What this task involves:
Word for word, copy all the data and drop the pictures.

Supplied material:
------------------------------
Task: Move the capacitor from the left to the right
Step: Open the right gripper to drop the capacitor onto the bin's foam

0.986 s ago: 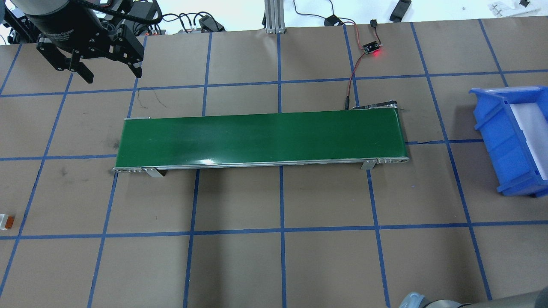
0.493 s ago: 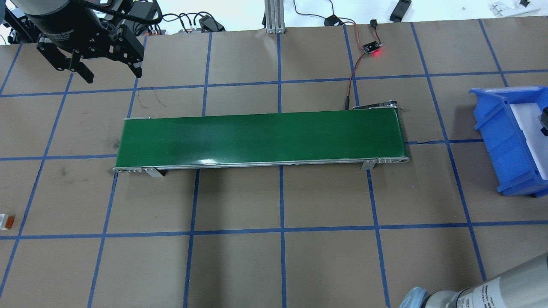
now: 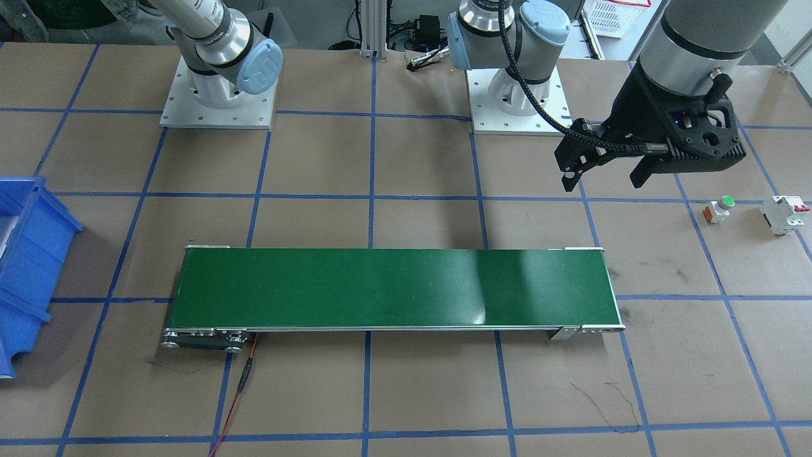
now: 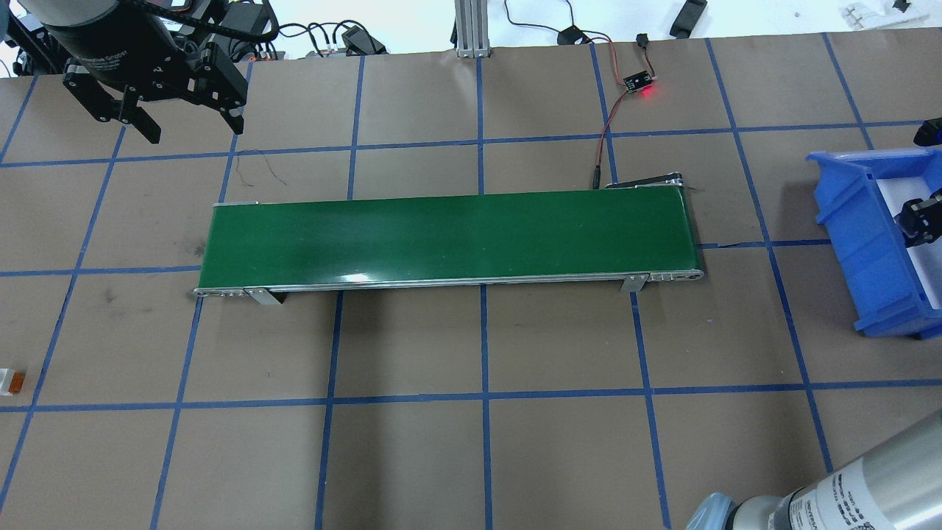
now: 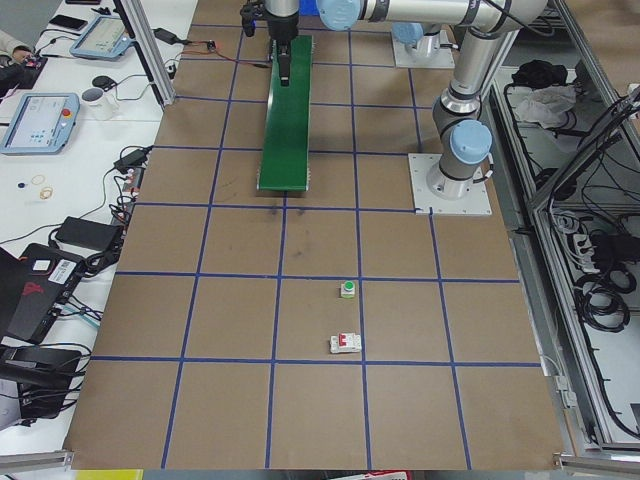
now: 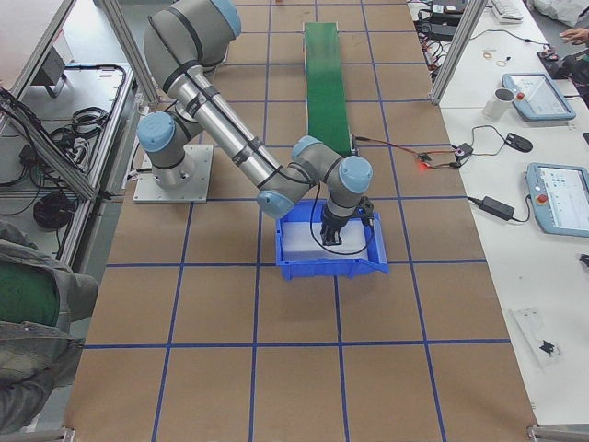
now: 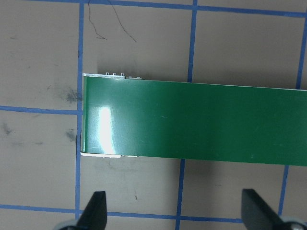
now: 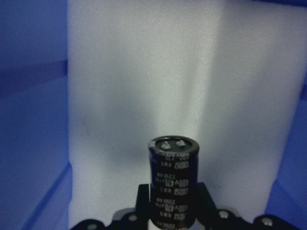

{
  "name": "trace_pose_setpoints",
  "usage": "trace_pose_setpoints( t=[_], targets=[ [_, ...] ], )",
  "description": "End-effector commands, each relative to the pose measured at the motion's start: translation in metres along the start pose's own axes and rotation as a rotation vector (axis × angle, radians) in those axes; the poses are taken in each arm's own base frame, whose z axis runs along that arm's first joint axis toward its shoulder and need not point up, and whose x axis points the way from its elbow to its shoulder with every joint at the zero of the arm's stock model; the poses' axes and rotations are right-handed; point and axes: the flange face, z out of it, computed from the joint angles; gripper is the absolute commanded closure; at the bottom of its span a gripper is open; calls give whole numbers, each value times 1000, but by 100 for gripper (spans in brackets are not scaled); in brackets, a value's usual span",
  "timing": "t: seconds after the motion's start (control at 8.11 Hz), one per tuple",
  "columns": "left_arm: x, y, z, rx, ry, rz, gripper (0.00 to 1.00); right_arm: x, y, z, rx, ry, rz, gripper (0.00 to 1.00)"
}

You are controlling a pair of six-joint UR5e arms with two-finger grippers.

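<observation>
The capacitor (image 8: 172, 177), a dark cylinder with pale print, sits between the jaws of my right gripper (image 8: 172, 201). It is held over the white foam floor of the blue bin (image 8: 29, 96). In the exterior right view the right gripper (image 6: 333, 236) reaches down inside the bin (image 6: 331, 268). Only its edge (image 4: 920, 219) shows in the overhead view. My left gripper (image 4: 193, 129) is open and empty. It hangs above the table beyond the left end of the green conveyor (image 4: 449, 235), and it also shows in the front view (image 3: 602, 181).
A white-and-orange button with a green cap (image 3: 720, 209) and a white circuit breaker with a red switch (image 3: 785, 214) lie on the table on my left side. A small sensor board with a red light (image 4: 639, 82) and its wires lie behind the conveyor.
My right arm has swung in from the right edge, and its gripper now shows over the blue bin. The left arm has not moved.
</observation>
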Motion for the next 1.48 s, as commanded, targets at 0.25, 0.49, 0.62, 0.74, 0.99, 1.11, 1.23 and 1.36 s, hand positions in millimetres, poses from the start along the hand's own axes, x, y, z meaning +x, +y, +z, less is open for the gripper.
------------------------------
Answer to this task:
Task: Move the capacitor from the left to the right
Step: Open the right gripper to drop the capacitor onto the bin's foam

0.986 s ago: 
0.493 s ago: 
now: 
now: 
now: 
now: 
now: 
now: 

{
  "name": "trace_pose_setpoints",
  "usage": "trace_pose_setpoints( t=[_], targets=[ [_, ...] ], )",
  "description": "End-effector commands, each relative to the pose measured at the motion's start: translation in metres along the start pose's own axes and rotation as a rotation vector (axis × angle, radians) in those axes; the poses are taken in each arm's own base frame, whose z axis runs along that arm's first joint axis toward its shoulder and need not point up, and whose x axis points the way from its elbow to its shoulder with every joint at the zero of the arm's stock model; the poses' axes and rotations are right-handed; point and axes: the flange face, z out of it, computed from the joint angles; gripper is the absolute commanded closure; at the bottom of its span a gripper is open; calls give whole numbers, each value times 1000, but by 100 for gripper (spans in brackets are not scaled); in brackets, a value's usual span",
  "timing": "t: seconds after the motion's start (control at 8.11 Hz), one per tuple",
  "columns": "left_arm: x, y, z, rx, ry, rz, gripper (0.00 to 1.00); right_arm: x, y, z, rx, ry, rz, gripper (0.00 to 1.00)"
}

You are controlling a pair of six-joint UR5e arms with two-finger grippers.

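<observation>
The capacitor (image 8: 172, 177), a dark cylinder with pale print, sits between the jaws of my right gripper (image 8: 172, 201). It is held over the white foam floor of the blue bin (image 8: 29, 96). In the exterior right view the right gripper (image 6: 333, 236) reaches down inside the bin (image 6: 331, 268). Only its edge (image 4: 920, 219) shows in the overhead view. My left gripper (image 4: 193, 129) is open and empty. It hangs above the table beyond the left end of the green conveyor (image 4: 449, 235), and it also shows in the front view (image 3: 602, 181).
A white-and-orange button with a green cap (image 3: 720, 209) and a white circuit breaker with a red switch (image 3: 785, 214) lie on the table on my left side. A small sensor board with a red light (image 4: 639, 82) and its wires lie behind the conveyor.
My right arm has swung in from the right edge, and its gripper now shows over the blue bin. The left arm has not moved.
</observation>
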Motion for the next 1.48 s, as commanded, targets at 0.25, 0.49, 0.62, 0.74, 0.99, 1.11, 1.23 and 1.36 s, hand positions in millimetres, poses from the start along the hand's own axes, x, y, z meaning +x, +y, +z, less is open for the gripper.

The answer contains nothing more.